> [WORK TO COMPLETE]: Each entry below must be repeated exactly, with pictures left out.
(Beginning of ENTRIES SUPPLIED)
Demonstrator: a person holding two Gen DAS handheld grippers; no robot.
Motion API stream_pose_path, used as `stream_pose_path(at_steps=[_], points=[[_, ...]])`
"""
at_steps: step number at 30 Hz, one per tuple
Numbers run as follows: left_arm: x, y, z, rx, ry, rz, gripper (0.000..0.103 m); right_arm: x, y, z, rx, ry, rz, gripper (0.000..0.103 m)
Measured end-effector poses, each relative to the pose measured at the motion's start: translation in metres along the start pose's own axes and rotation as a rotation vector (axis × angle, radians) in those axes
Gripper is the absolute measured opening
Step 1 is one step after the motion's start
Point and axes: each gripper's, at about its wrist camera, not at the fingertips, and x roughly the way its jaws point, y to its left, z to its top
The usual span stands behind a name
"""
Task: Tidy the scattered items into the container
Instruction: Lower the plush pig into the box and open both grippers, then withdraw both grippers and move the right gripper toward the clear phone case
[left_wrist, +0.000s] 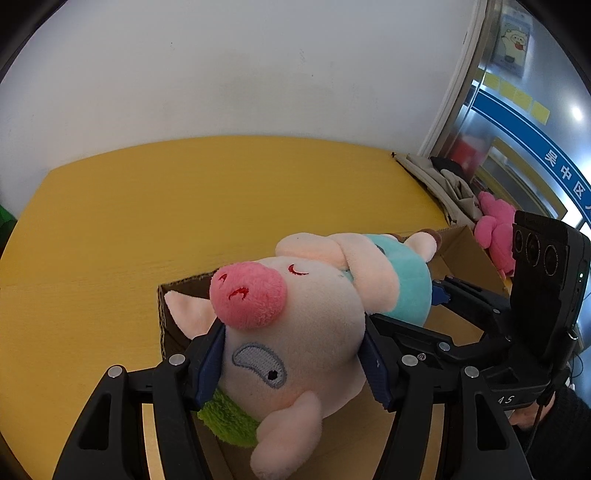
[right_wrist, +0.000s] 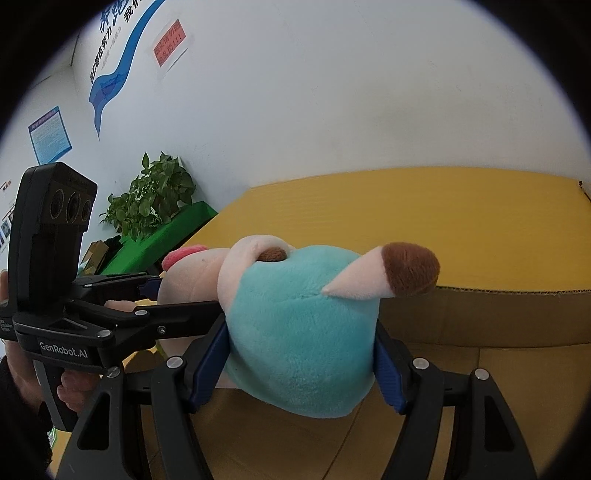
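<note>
You have the plush pig (left_wrist: 295, 332) clamped in both grippers, left gripper (left_wrist: 295, 354) on its head and right gripper (right_wrist: 301, 363) on its body, low over the open cardboard box (right_wrist: 480, 317), not yet released; a pink plush (left_wrist: 495, 236) far right lies outside.

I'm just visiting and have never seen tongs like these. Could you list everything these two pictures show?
plush pig: one, cream with pink snout and teal shirt, held over the box
cardboard box: one, brown, open, on the table
table: one, yellow, against the white wall
pink plush toy: one, beyond the box
potted plant: one, green, on a green surface
left tongs: black with blue pads, clamped on the pig's head
right tongs: black with blue pads, clamped on its teal body
hand: one, on the left tongs' handle
</note>
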Motion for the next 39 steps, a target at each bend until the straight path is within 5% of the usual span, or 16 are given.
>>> stream_pose_path(at_steps=[9,13,19,29,34,39], points=[[0.023,0.017,-0.015,-0.057,0.079,-0.007,0.076,0.031,-0.005,-0.008,0.006,0.102,0.011,0.076],[0.017,0.019,-0.014,-0.077,0.071,0.002,0.079,0.034,-0.012,-0.002,0.041,0.106,0.007,0.089],[-0.028,0.013,-0.014,-0.069,-0.02,0.031,0.094,0.017,-0.004,0.005,-0.036,0.094,-0.079,0.091],[-0.182,-0.024,-0.041,-0.007,-0.276,0.096,0.103,-0.11,0.028,0.019,-0.151,0.006,-0.208,0.091],[-0.246,-0.05,-0.083,0.017,-0.37,0.129,0.103,-0.197,0.06,-0.003,-0.146,-0.076,-0.218,0.091],[-0.269,-0.079,-0.13,0.026,-0.401,0.175,0.103,-0.256,0.086,-0.042,-0.13,-0.146,-0.285,0.091]])
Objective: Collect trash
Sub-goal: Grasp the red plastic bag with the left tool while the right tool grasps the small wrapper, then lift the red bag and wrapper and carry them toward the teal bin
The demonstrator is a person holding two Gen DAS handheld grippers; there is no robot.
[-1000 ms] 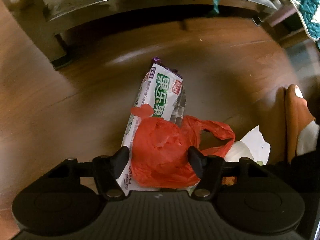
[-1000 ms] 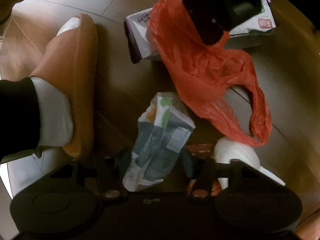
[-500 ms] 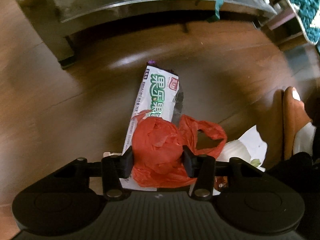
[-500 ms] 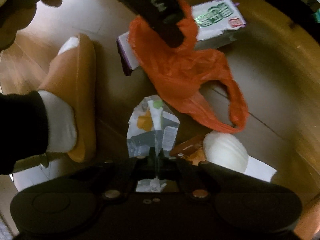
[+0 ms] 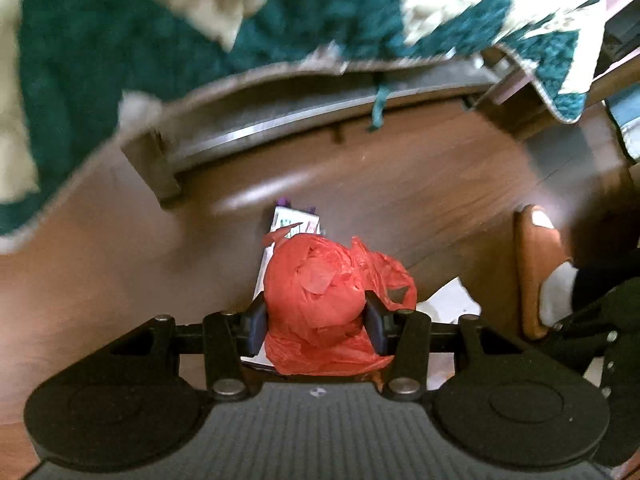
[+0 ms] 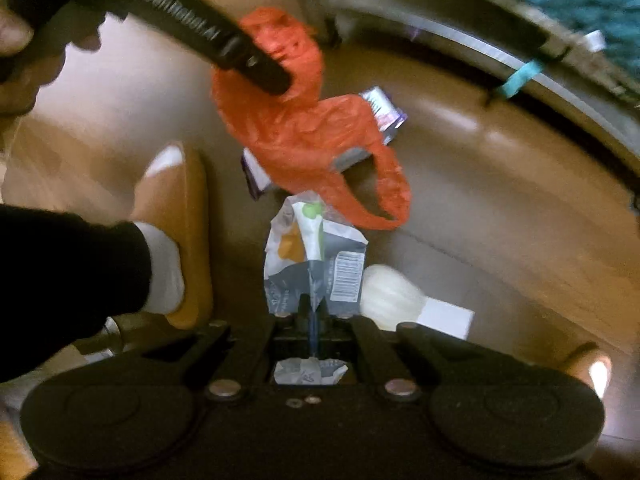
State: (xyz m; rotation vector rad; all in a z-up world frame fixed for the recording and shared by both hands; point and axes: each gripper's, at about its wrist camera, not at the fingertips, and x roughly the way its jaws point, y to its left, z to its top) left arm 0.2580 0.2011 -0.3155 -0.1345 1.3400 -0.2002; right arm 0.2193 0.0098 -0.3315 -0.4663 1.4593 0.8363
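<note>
Wood floor [image 5: 400, 184]: left gripper [image 5: 316, 320] clamps red bag [image 5: 316, 292], right gripper [image 6: 314, 316] pinches wrapper [image 6: 316, 264]; next, likely bag the wrapper.

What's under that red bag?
Under the red bag, held by the left gripper, lies a white and purple packet on the floor. Its middle is covered by the bag.

Wood floor [image 6: 500, 216]: snack box [image 6: 384, 110], tissue [image 6: 390, 296].
</note>
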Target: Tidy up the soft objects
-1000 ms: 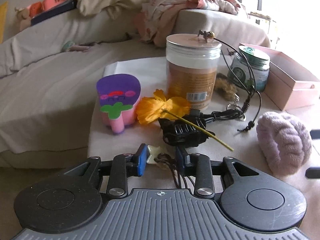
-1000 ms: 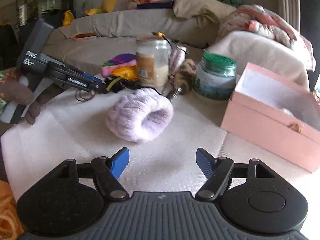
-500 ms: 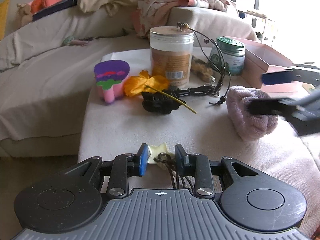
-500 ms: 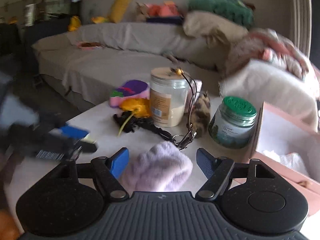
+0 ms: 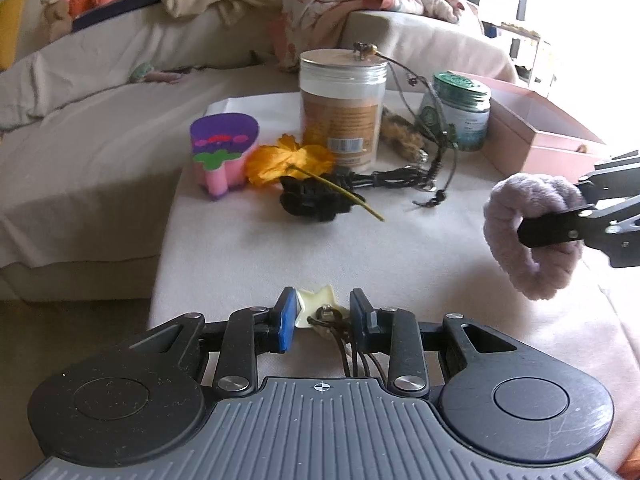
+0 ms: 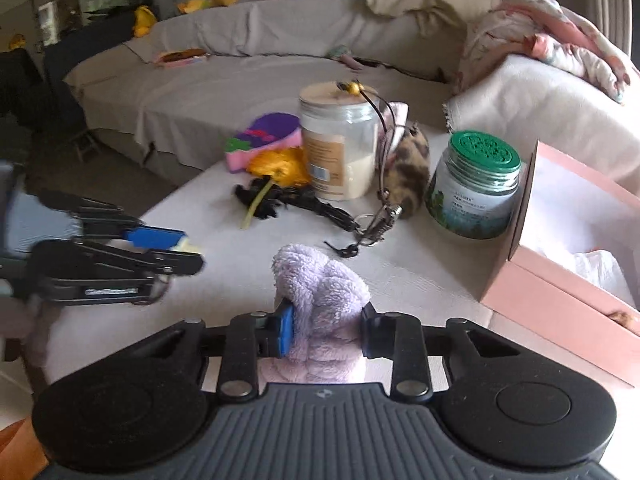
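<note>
My right gripper [image 6: 325, 330] is shut on a fluffy lilac scrunchie [image 6: 320, 288] and holds it above the table; the scrunchie also shows in the left wrist view [image 5: 532, 232]. My left gripper [image 5: 323, 320] is shut on a small cream star-shaped charm [image 5: 318, 306] with brown cords hanging from it, low over the table's near edge; it shows at the left of the right wrist view [image 6: 176, 252]. An open pink box [image 6: 576, 248] stands at the right.
On the cloth-covered table [image 5: 280, 260] stand a clear jar [image 5: 342, 108], a green-lidded jar [image 5: 458, 110], a purple-pink foam piece [image 5: 222, 152], an orange flower [image 5: 288, 158], a black tangle [image 5: 316, 196], a leopard-print scrunchie [image 6: 410, 176] and a corded bracelet [image 5: 436, 156]. A sofa lies behind.
My right gripper closed on the lilac scrunchie and lifted it off the table. My left gripper, still holding the charm, drew back toward the table's near edge.
</note>
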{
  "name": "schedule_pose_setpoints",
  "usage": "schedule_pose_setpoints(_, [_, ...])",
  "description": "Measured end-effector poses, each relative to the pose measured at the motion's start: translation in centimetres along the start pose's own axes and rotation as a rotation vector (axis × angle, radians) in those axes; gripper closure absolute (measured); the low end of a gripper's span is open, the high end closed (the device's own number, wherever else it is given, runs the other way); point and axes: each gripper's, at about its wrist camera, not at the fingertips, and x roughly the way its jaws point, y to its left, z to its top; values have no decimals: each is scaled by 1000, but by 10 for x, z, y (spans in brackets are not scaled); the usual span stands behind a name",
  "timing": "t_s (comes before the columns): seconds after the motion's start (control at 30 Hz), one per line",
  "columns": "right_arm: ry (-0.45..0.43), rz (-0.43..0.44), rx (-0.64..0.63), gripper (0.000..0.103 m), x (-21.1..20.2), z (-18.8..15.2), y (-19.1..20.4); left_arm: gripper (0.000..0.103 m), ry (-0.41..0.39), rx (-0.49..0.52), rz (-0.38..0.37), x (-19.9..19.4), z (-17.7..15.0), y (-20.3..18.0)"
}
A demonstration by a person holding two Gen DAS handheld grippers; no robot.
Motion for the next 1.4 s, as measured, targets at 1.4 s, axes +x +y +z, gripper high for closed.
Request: schedule_pose_setpoints(1.4, [-267, -220, 467, 46, -83, 38, -253, 71, -105, -57, -531, 76, 218, -134])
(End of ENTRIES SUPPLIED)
> [EXERCISE RESPONSE]:
Demonstrator: a person holding two Gen DAS handheld grippers; no robot.
Motion API stream_pose_path, used as `stream_pose_path(at_steps=[_], points=[[_, ...]])`
"""
at_steps: step number at 30 Hz, one per tuple
Numbers run as follows: left_arm: x, y, z, rx, ry, rz, gripper (0.000..0.103 m); right_arm: x, y, z, rx, ry, rz, gripper (0.000..0.103 m)
Measured end-effector poses, each relative to the pose measured at the motion's start: translation in metres along the start pose's own axes and rotation as a rotation vector (axis × angle, radians) in those axes
Gripper is the absolute measured opening
Step 1 is one step after the motion's start
Point and axes: each gripper's, at about its wrist camera, not at the fingertips, and x roughly the way its jaws point, y to its left, z to its top
The usual span stands behind a name
"""
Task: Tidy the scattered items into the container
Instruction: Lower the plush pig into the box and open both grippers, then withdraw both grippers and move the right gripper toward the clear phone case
[left_wrist, +0.000s] 
[right_wrist, +0.000s] 
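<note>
You have the plush pig (left_wrist: 295, 332) clamped in both grippers, left gripper (left_wrist: 295, 354) on its head and right gripper (right_wrist: 301, 363) on its body, low over the open cardboard box (right_wrist: 480, 317), not yet released; a pink plush (left_wrist: 495, 236) far right lies outside.

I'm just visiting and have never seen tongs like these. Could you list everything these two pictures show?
plush pig: one, cream with pink snout and teal shirt, held over the box
cardboard box: one, brown, open, on the table
table: one, yellow, against the white wall
pink plush toy: one, beyond the box
potted plant: one, green, on a green surface
left tongs: black with blue pads, clamped on the pig's head
right tongs: black with blue pads, clamped on its teal body
hand: one, on the left tongs' handle
</note>
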Motion for the next 39 steps, a target at each bend until the straight path is within 5% of the usual span, or 16 are given.
>>> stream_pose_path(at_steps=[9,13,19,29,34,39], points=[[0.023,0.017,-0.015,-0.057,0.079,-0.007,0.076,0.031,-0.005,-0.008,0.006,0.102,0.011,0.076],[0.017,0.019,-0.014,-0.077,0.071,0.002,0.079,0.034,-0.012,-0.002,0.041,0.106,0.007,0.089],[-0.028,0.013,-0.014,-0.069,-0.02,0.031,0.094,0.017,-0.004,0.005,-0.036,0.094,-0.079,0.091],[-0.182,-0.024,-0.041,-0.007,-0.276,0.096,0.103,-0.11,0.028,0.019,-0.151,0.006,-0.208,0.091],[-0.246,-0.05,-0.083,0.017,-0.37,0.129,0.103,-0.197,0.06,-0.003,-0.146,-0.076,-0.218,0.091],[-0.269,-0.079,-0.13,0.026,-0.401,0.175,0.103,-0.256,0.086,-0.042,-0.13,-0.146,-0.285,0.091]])
Objective: Collect trash
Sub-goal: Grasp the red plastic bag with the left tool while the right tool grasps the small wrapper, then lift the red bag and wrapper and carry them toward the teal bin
The demonstrator is a person holding two Gen DAS handheld grippers; there is no robot.
[-1000 ms] 
[-1000 ms] 
[-500 ms] 
[-500 ms] 
[+0 ms] 
[+0 ms] 
State: (xyz m; rotation vector rad; all in a z-up world frame fixed for the recording and shared by both hands; point and axes: each gripper's, at about its wrist camera, not at the fingertips, and x roughly the way its jaws point, y to its left, z to its top) left arm 0.2580 0.2011 -0.3155 -0.1345 1.3400 -0.2002; right arm 0.2193 0.0098 -0.3315 -0.4663 1.4593 0.8363
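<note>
Wood floor [image 5: 400, 184]: left gripper [image 5: 316, 320] clamps red bag [image 5: 316, 292], right gripper [image 6: 314, 316] pinches wrapper [image 6: 316, 264]; next, likely bag the wrapper.

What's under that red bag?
Under the red bag, held by the left gripper, lies a white and purple packet on the floor. Its middle is covered by the bag.

Wood floor [image 6: 500, 216]: snack box [image 6: 384, 110], tissue [image 6: 390, 296].
</note>
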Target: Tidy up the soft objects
-1000 ms: 
-1000 ms: 
-500 ms: 
-500 ms: 
+0 ms: 
+0 ms: 
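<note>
My right gripper [image 6: 325, 330] is shut on a fluffy lilac scrunchie [image 6: 320, 288] and holds it above the table; the scrunchie also shows in the left wrist view [image 5: 532, 232]. My left gripper [image 5: 323, 320] is shut on a small cream star-shaped charm [image 5: 318, 306] with brown cords hanging from it, low over the table's near edge; it shows at the left of the right wrist view [image 6: 176, 252]. An open pink box [image 6: 576, 248] stands at the right.
On the cloth-covered table [image 5: 280, 260] stand a clear jar [image 5: 342, 108], a green-lidded jar [image 5: 458, 110], a purple-pink foam piece [image 5: 222, 152], an orange flower [image 5: 288, 158], a black tangle [image 5: 316, 196], a leopard-print scrunchie [image 6: 410, 176] and a corded bracelet [image 5: 436, 156]. A sofa lies behind.
My right gripper closed on the lilac scrunchie and lifted it off the table. My left gripper, still holding the charm, drew back toward the table's near edge.
</note>
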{
  "name": "schedule_pose_setpoints",
  "usage": "schedule_pose_setpoints(_, [_, ...])",
  "description": "Measured end-effector poses, each relative to the pose measured at the motion's start: translation in centimetres along the start pose's own axes and rotation as a rotation vector (axis × angle, radians) in those axes; gripper closure absolute (measured); the low end of a gripper's span is open, the high end closed (the device's own number, wherever else it is given, runs the other way); point and axes: each gripper's, at about its wrist camera, not at the fingertips, and x roughly the way its jaws point, y to its left, z to its top; values have no decimals: each is scaled by 1000, but by 10 for x, z, y (spans in brackets are not scaled); the usual span stands behind a name",
  "timing": "t_s (comes before the columns): seconds after the motion's start (control at 30 Hz), one per line",
  "columns": "right_arm: ry (-0.45..0.43), rz (-0.43..0.44), rx (-0.64..0.63), gripper (0.000..0.103 m), x (-21.1..20.2), z (-18.8..15.2), y (-19.1..20.4); left_arm: gripper (0.000..0.103 m), ry (-0.41..0.39), rx (-0.49..0.52), rz (-0.38..0.37), x (-19.9..19.4), z (-17.7..15.0), y (-20.3..18.0)"
}
A demonstration by a person holding two Gen DAS handheld grippers; no robot.
Motion for the next 1.4 s, as measured, targets at 1.4 s, axes +x +y +z, gripper high for closed.
Request: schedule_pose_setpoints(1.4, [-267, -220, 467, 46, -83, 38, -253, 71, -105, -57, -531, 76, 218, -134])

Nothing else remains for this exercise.